What’s Plan Bee?!: The Precautionary Principle and the Protection of European Pollinators

What’s Plan Bee?!: The Precautionary Principle and the Protection of European Pollinators

Law and Sustainability student blog series

The following article is the first in a series based on a selection of LLB student essays from the Law and Sustainability course.

This course interrogates the role of law in addressing the global environmental emergency. Students have the chance to critically evaluate the connection between between contemporary policies and legal frameworks that promote a 'green transition' and issues of distributive justice such as poverty, violence and domination. They are asked to consider if and how law can navigate the tension of achieving 'just transition' while ensuring the preservation of the natural environment. 

By Lewis Bern

Bees play a vital ecological role and provide enormous benefits through pollination. In the past fifty years, European bee populations have been declining, presenting an alarming risk to the stability of ecosystems (Goulson et al, 2015) The reasons advanced for this degradation are manifold, but some blame pesticides containing neonicotinoids (Friends of the Earth, 2017). Pesticides are useful in agriculture and not all agree that they pose a true threat to bees. These tensions came to a head in Bayer v Commission (Case C-499/18 P), in which the precautionary principle featured strongly.  

An important concept in IEL, the precautionary principle allows regulatory action which prevents activity with a potential adverse environmental impact. In other words, it aims to tackle environmental harm before it can materialise. Internationally speaking, it has its origins in Principle 15 of the Rio Declaration (Rio Declaration 1992). This is a soft law instrument and has been applied differently between jurisdictions and to a range of environmental matters. This has resulted in a lack of clarity as to one, the extent and existence of risk needed to be shown in order for the principle to be triggered and two, how such can be achieved (Sandin, 2004). This uncertainty has led to considerable contention between regulators and private parties; indeed, no other principle in IEL has produced as much legal controversy (De Sadeleer, 2021).  

In Bayer, the principle was in issue before the CJEU within the context of an EU implementing regulation. While the principle has been enshrined in EU law (Article 191(2), TFEU), similarly to an international level, no agreed upon definition for triggering exists. In the case, a German biotechnology firm sought to challenge an EU regulation which restricted the use of neonicotinoid substances in pesticides. The regulation was enforced as some research had indicated the possibility of the chemicals threatening bee colonies. 

Bayer argued in the case that the court had failed to examine whether the risk assessment and scientific evaluation were ‘sufficiently exhaustive’ and ‘well informed’ to justify the adoption of the regulation. They submitted that it contravened ‘procedural safeguards’ contained in Regulation 1107/2009 for the Commission to enforce such without a ‘comprehensive risk assessment.’ The court dismissed this appeal, holding that the precautionary principle did not require any certain proof of risk, but merely a likelihood of environmental harm should a risk materialise. The bar was therefore set very low by the court in terms of what was needed to trigger the regulation and they were able to rely on the precautionary principle to do this.  

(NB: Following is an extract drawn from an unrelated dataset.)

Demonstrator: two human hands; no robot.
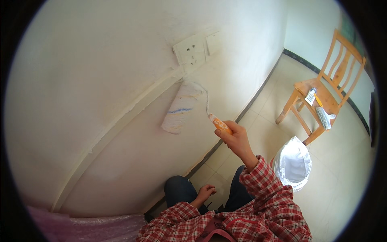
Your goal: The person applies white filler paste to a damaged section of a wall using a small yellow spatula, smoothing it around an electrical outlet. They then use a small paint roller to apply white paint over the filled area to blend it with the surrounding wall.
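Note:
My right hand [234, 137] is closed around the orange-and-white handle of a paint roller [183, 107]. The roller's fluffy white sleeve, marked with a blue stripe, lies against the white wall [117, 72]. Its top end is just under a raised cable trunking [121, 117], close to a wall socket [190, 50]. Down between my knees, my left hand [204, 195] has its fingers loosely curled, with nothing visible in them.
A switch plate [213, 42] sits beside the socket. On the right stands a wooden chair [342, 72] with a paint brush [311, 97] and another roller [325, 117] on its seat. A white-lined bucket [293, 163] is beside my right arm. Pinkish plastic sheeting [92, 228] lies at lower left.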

One key concept of IEL that this case demonstrates is the conflict that the precautionary principle underpins between ecological and economic concerns as a part of ‘sustainable development’ (Montini, 2020). In Bayer, proponents of the principle commended the court’s practical approach which avoided ‘handing the chemical industry the golden ticket for delay tactics’ (Van Calster, 2023). But there is something to be said for the impact that precautionary measures can have on progress. Indeed, many critics of the principle maintain that it impedes scientific innovation and that, in many cases, this type of innovation is actually necessary to find new ways to enhance environmental protection (Gemmel et Scott, 2013).  

In contrast to the Bayer judgment, it could be argued that a threshold test ought to apply to the level of proof needed to trigger the principle. This ought to then be kept under supervision to ensure research were ongoing and genuine as time progressed. However, the main issue with providing the court with a supervisory mechanism of this sort is that the proof needed is often deeply grounded in complex scientific research. This is disadvantageous because scientific evidence cannot always be readily ascertained, as is often demonstrated in the case of environmental impact assessments (Fisher, 2019) and where it is, judges are not traditionally well-placed to make technical assessments about such.  

I think it makes more sense to set the bar low in terms of the evidence needed to trigger the precautionary principle when interpreting regulation designed to promote sustainable development. This is especially true for biodiversity conservation as was the case for the bee colonies in Bayer, given the complexity in data-modelling for the functioning of ecosystems (De Sadeleer, 2021). While his view may not prioritise biochemical trade and commerce, it does embrace some of the main attitudes required for sustainable development as endorsed by Montini (Montini, 2020). Specifically, a view ‘beyond anthropocentrism’ which looks to balance ecological and human needs and a view beyond ‘short-termism’ which looks to emphasise longer-term planning over ‘emergency-solving’ legislation. Bees are vital to our survival and proactive attitudes will ultimately be invaluable in their protection.